Work instructions:
Omit every picture, then give all the entries again exactly.

Data excerpts:
:::

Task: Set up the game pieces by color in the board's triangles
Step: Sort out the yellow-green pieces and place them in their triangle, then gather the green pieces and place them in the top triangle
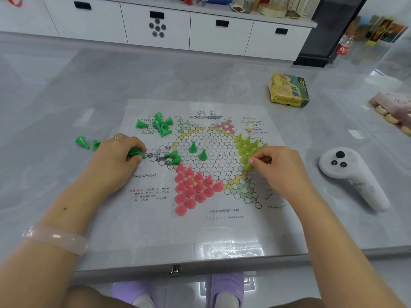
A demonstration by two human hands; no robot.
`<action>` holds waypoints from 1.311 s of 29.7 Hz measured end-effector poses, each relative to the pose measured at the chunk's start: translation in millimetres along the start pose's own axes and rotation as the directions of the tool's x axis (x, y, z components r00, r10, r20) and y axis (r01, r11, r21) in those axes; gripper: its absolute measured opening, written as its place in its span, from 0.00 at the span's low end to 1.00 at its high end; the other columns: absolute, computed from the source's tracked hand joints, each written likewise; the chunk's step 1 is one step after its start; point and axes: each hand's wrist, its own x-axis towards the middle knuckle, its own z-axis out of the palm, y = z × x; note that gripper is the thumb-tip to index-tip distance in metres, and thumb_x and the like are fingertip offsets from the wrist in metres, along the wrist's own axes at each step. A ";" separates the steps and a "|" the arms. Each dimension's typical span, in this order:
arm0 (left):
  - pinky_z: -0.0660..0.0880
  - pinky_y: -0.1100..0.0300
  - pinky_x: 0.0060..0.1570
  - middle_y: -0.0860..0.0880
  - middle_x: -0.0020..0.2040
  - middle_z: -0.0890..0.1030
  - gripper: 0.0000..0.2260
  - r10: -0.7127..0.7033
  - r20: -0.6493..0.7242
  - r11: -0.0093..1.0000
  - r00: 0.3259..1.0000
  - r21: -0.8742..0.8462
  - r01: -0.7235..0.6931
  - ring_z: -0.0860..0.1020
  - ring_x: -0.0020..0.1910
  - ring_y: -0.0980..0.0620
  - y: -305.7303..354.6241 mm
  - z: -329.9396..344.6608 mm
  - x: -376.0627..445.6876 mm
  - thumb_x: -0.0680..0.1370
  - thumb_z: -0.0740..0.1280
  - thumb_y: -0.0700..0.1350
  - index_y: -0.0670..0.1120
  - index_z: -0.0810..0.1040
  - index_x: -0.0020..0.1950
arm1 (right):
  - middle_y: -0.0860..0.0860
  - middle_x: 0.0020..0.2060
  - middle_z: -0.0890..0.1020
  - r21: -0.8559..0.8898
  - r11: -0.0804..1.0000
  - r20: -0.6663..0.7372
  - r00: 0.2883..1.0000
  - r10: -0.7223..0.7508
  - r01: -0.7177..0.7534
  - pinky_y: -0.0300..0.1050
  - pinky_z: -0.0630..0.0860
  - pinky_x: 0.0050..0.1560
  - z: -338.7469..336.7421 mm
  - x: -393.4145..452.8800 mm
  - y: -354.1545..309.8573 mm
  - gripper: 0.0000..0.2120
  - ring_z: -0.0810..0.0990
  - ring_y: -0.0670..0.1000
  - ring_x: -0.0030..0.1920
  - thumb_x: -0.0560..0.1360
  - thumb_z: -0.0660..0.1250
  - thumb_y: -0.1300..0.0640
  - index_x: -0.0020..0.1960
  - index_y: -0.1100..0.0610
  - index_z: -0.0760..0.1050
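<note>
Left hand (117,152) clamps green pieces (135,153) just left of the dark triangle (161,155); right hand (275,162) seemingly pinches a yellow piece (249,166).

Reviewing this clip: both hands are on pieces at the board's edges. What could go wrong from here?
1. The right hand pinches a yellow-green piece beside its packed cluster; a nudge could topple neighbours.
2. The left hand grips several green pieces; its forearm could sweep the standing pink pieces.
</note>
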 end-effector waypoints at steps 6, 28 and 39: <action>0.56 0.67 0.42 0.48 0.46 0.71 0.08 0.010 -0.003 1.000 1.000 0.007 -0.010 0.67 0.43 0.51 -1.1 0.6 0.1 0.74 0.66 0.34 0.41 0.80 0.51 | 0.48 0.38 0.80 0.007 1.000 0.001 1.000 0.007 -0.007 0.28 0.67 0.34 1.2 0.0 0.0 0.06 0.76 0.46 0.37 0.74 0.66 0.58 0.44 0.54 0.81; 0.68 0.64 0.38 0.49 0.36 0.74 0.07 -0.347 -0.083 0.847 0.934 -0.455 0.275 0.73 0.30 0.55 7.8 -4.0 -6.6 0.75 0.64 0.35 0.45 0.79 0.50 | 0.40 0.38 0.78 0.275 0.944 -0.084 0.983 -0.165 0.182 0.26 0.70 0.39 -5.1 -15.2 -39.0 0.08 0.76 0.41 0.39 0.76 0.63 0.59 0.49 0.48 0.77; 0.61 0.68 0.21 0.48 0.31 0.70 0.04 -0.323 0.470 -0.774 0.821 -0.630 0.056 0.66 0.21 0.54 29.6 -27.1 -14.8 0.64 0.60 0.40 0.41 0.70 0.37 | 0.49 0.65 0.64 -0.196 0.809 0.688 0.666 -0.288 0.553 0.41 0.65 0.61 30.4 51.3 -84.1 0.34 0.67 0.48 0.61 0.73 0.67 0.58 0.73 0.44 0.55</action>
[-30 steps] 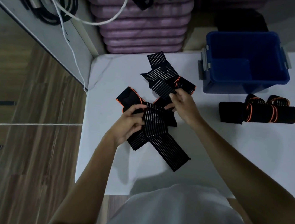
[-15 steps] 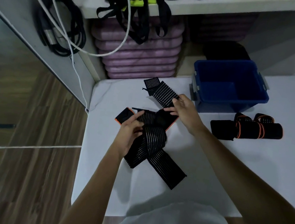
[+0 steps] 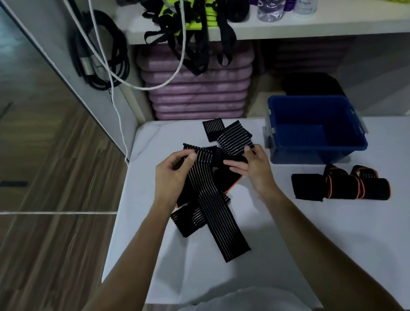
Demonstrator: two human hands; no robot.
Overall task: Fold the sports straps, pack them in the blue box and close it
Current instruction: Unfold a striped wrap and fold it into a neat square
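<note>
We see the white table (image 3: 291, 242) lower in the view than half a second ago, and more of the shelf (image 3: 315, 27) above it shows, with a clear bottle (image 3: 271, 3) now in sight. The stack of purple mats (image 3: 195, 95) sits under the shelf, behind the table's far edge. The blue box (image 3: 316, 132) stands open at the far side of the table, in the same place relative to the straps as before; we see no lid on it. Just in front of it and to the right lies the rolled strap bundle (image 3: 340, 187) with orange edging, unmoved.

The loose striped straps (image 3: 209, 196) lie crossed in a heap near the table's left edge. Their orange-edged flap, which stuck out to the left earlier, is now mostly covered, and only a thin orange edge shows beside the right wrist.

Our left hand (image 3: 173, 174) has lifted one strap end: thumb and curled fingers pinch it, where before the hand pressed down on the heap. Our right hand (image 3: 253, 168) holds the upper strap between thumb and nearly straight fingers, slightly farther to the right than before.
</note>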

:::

Answer to the exercise:
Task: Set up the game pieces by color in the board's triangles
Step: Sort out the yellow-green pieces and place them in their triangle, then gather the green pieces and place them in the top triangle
A demonstration by two human hands; no robot.
`<action>` holds waypoints from 1.311 s of 29.7 Hz measured end-effector poses, each relative to the pose measured at the chunk's start: translation in millimetres along the start pose's own axes and rotation as the directions of the tool's x axis (x, y, z components r00, r10, r20) and y axis (r01, r11, r21) in those axes; gripper: its absolute measured opening, written as its place in its span, from 0.00 at the span's low end to 1.00 at its high end; the other columns: absolute, computed from the source's tracked hand joints, each written likewise; the chunk's step 1 is one step after its start; point and axes: each hand's wrist, its own x-axis towards the middle knuckle, its own z-axis out of the palm, y = z × x; note that gripper is the thumb-tip to index-tip distance in metres, and thumb_x and the like are fingertip offsets from the wrist in metres, along the wrist's own axes at each step. A ";" separates the steps and a "|" the arms. Each dimension's typical span, in this order:
arm0 (left):
  - pinky_z: -0.0660..0.0880
  - pinky_y: -0.1100..0.0300
  - pinky_x: 0.0060..0.1570
  - middle_y: -0.0860..0.0880
  - middle_x: -0.0020..0.2040
  - middle_z: -0.0890..0.1030
  - gripper: 0.0000..0.2260
  - r10: -0.7127..0.7033
  - r20: -0.6493..0.7242
  - r11: -0.0093..1.0000
  - r00: 0.3259..1.0000
  - r21: -0.8742..0.8462
  - r01: -0.7235..0.6931
  - ring_z: -0.0860..0.1020
  - ring_x: -0.0020..0.1910
  - ring_y: -0.0980..0.0620
  - y: -305.7303..354.6241 mm
  - z: -329.9396..344.6608 mm
  - x: -376.0627..445.6876 mm
  - thumb_x: -0.0680..0.1370
  - thumb_z: -0.0740..0.1280
  - thumb_y: -0.0700..0.1350
  - index_y: -0.0670..0.1120
  - index_z: -0.0810..0.1040
  - index_x: -0.0020..0.1950
arm1 (right):
  - middle_y: -0.0860..0.0860
  - middle_x: 0.0020..0.2060
  - middle_z: -0.0890..0.1020
  - r21: -0.8559..0.8898
  - r11: -0.0804..1.0000
  - r20: -0.6663..0.7372
  - r00: 0.2883..1.0000
  - r10: -0.7223..0.7508
  - r01: -0.7177..0.7534
  - pinky_y: -0.0300..0.1050
  - pinky_z: -0.0630..0.0860
  - pinky_x: 0.0050..0.1560
  - z: -338.7469..336.7421 mm
  - x: -393.4145..452.8800 mm
  - y: -354.1545..309.8573 mm
  - gripper: 0.0000..0.2120
  - ring_z: -0.0810..0.0990
  - ring_y: -0.0670..0.1000
  - ring_x: -0.0030..0.1920
  - thumb_x: -0.0560..0.1360
  - thumb_z: -0.0660..0.1250
  - thumb_y: -0.1300..0.0640
  - index_x: -0.0020..0.1960
  - index_y: -0.1100..0.0610
  - index_z: -0.0760..0.1050
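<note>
Left hand (117,152) clamps green pieces (135,153) just left of the dark triangle (161,155); right hand (275,162) seemingly pinches a yellow piece (249,166).

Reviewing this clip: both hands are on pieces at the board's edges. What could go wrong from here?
1. The right hand pinches a yellow-green piece beside its packed cluster; a nudge could topple neighbours.
2. The left hand grips several green pieces; its forearm could sweep the standing pink pieces.
</note>
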 end-effector waypoints at steps 6, 28 and 39: <action>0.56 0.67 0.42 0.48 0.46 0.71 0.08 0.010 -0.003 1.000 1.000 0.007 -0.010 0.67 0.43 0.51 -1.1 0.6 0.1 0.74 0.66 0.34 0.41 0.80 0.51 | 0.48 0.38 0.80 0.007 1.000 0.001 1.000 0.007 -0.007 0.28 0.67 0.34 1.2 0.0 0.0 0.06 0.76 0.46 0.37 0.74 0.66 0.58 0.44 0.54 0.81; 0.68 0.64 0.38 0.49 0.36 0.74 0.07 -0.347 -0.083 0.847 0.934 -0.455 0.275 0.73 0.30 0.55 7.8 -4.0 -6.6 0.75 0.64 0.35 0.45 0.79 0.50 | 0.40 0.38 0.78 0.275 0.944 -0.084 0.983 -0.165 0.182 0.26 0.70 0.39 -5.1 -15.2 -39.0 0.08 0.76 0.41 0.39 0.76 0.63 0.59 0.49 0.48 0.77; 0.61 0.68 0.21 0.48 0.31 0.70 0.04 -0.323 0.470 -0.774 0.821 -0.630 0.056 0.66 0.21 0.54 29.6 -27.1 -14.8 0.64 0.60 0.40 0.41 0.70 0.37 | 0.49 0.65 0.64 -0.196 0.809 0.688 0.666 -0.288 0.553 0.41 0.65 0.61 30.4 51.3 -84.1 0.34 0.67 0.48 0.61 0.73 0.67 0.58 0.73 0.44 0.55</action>
[-30 steps] 
[-15 steps] 
[+0 steps] 
Demonstrator: two human hands; no robot.
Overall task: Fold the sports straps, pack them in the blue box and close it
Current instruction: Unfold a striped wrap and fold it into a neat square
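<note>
We see the white table (image 3: 291, 242) lower in the view than half a second ago, and more of the shelf (image 3: 315, 27) above it shows, with a clear bottle (image 3: 271, 3) now in sight. The stack of purple mats (image 3: 195, 95) sits under the shelf, behind the table's far edge. The blue box (image 3: 316, 132) stands open at the far side of the table, in the same place relative to the straps as before; we see no lid on it. Just in front of it and to the right lies the rolled strap bundle (image 3: 340, 187) with orange edging, unmoved.

The loose striped straps (image 3: 209, 196) lie crossed in a heap near the table's left edge. Their orange-edged flap, which stuck out to the left earlier, is now mostly covered, and only a thin orange edge shows beside the right wrist.

Our left hand (image 3: 173, 174) has lifted one strap end: thumb and curled fingers pinch it, where before the hand pressed down on the heap. Our right hand (image 3: 253, 168) holds the upper strap between thumb and nearly straight fingers, slightly farther to the right than before.
</note>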

The answer has been given, and the exercise is done.